**What to do**
Set down a word-for-word copy of the data below, limited to the lines from the first through the line with "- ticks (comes".
== Records for this task
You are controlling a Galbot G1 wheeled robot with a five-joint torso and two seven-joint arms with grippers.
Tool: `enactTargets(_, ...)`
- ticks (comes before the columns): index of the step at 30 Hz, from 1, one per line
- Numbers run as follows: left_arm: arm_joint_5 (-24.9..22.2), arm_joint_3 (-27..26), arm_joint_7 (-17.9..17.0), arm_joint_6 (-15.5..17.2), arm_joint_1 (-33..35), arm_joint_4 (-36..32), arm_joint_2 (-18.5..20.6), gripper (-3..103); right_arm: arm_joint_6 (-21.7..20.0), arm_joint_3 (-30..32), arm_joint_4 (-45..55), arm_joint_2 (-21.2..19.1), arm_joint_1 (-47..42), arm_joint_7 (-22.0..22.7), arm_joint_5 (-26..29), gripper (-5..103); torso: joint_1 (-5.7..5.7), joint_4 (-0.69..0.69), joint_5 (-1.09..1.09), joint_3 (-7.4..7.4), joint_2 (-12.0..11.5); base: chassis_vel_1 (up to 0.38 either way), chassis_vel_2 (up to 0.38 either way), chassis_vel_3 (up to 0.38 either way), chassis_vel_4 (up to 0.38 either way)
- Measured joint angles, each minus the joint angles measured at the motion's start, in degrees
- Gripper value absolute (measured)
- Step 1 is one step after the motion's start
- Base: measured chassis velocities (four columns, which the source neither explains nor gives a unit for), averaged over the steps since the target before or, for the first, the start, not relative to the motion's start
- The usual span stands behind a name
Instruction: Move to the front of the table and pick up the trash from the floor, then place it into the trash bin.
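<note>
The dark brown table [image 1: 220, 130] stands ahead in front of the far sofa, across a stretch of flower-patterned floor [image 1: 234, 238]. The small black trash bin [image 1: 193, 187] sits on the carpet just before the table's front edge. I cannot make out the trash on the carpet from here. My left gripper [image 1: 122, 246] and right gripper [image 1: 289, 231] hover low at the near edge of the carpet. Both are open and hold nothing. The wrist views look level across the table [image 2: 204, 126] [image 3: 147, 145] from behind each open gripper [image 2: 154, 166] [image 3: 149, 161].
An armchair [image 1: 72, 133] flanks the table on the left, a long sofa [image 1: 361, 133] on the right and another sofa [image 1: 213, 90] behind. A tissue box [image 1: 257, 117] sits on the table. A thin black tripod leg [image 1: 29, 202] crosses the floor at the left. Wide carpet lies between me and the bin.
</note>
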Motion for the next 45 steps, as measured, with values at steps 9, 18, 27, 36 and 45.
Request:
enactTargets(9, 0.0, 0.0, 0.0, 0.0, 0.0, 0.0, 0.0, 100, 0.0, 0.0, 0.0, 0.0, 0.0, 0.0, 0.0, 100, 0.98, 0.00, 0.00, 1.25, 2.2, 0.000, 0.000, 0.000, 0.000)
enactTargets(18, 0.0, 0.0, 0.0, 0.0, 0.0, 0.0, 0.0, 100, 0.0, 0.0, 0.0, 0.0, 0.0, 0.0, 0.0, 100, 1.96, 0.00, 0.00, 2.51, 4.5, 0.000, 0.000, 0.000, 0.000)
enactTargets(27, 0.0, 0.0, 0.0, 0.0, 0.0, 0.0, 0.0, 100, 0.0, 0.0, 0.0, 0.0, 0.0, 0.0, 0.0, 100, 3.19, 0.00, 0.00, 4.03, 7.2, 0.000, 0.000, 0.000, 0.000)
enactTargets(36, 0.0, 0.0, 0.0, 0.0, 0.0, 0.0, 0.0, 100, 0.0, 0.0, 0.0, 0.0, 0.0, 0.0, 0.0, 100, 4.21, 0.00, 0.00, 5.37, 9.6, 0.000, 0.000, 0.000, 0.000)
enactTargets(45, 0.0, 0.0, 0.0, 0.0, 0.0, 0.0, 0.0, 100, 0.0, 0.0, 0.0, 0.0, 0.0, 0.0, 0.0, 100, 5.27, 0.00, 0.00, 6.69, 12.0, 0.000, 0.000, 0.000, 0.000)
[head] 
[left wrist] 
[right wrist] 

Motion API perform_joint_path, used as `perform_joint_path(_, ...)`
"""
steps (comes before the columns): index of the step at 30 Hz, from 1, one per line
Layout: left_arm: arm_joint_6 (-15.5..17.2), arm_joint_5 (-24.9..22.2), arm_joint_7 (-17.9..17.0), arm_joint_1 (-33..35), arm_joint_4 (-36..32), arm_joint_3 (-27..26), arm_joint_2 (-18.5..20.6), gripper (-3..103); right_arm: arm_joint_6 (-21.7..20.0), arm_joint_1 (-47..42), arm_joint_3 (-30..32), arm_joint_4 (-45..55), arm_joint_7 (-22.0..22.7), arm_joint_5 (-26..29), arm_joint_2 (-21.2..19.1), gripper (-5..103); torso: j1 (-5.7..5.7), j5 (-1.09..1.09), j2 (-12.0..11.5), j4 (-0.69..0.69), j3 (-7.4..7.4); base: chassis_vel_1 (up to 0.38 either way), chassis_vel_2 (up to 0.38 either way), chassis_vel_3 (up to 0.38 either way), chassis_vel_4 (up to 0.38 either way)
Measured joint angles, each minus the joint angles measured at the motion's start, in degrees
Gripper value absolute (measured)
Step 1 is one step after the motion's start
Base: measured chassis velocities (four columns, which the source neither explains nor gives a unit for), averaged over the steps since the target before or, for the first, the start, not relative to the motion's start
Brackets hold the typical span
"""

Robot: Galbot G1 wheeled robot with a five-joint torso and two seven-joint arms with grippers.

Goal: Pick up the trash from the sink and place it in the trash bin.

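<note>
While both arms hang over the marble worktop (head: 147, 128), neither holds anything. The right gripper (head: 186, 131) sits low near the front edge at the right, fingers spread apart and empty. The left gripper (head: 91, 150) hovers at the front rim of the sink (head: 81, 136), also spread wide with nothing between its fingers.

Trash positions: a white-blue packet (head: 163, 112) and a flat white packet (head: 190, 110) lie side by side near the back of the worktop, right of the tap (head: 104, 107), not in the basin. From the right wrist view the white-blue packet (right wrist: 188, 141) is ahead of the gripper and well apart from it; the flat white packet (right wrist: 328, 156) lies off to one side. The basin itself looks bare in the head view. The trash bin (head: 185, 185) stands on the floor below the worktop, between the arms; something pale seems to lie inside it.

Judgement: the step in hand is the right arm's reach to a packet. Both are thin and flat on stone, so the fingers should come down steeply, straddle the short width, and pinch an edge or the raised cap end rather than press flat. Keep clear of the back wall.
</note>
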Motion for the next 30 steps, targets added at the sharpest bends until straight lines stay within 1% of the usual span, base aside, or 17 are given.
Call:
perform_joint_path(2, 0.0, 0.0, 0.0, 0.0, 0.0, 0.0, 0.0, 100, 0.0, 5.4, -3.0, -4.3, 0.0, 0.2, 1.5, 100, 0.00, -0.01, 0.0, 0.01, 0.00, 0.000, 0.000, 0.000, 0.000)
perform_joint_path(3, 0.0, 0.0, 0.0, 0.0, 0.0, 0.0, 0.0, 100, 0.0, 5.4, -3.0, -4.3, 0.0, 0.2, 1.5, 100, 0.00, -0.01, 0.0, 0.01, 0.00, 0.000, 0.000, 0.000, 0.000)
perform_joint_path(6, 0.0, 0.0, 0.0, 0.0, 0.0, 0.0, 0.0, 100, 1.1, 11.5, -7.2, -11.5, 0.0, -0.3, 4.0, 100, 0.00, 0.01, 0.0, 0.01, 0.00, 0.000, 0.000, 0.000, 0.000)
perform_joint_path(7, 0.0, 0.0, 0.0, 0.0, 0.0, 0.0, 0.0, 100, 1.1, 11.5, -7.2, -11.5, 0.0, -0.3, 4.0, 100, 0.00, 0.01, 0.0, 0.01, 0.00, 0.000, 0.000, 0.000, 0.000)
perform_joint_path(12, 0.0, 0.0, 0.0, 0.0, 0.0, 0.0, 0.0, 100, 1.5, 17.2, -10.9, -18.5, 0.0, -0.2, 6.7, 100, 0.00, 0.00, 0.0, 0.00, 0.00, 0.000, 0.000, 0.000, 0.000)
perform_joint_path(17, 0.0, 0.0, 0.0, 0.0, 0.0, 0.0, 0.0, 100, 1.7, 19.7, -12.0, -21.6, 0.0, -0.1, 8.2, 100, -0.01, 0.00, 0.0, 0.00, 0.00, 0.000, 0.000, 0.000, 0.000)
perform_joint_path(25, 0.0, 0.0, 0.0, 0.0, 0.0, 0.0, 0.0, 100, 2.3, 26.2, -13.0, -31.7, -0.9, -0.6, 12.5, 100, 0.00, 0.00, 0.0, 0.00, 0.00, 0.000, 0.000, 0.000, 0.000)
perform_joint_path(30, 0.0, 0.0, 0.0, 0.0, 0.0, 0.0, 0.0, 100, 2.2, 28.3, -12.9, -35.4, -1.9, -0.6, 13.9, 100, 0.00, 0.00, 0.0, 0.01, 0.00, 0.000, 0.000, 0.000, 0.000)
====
**Reply to the exercise**
You are controlling a Galbot G1 wheeled robot with a five-joint torso and two seven-joint arms with grippers.
Tool: `enactTargets(_, ...)`
- ticks (comes before the columns): index of the step at 30 Hz, from 1, one per line

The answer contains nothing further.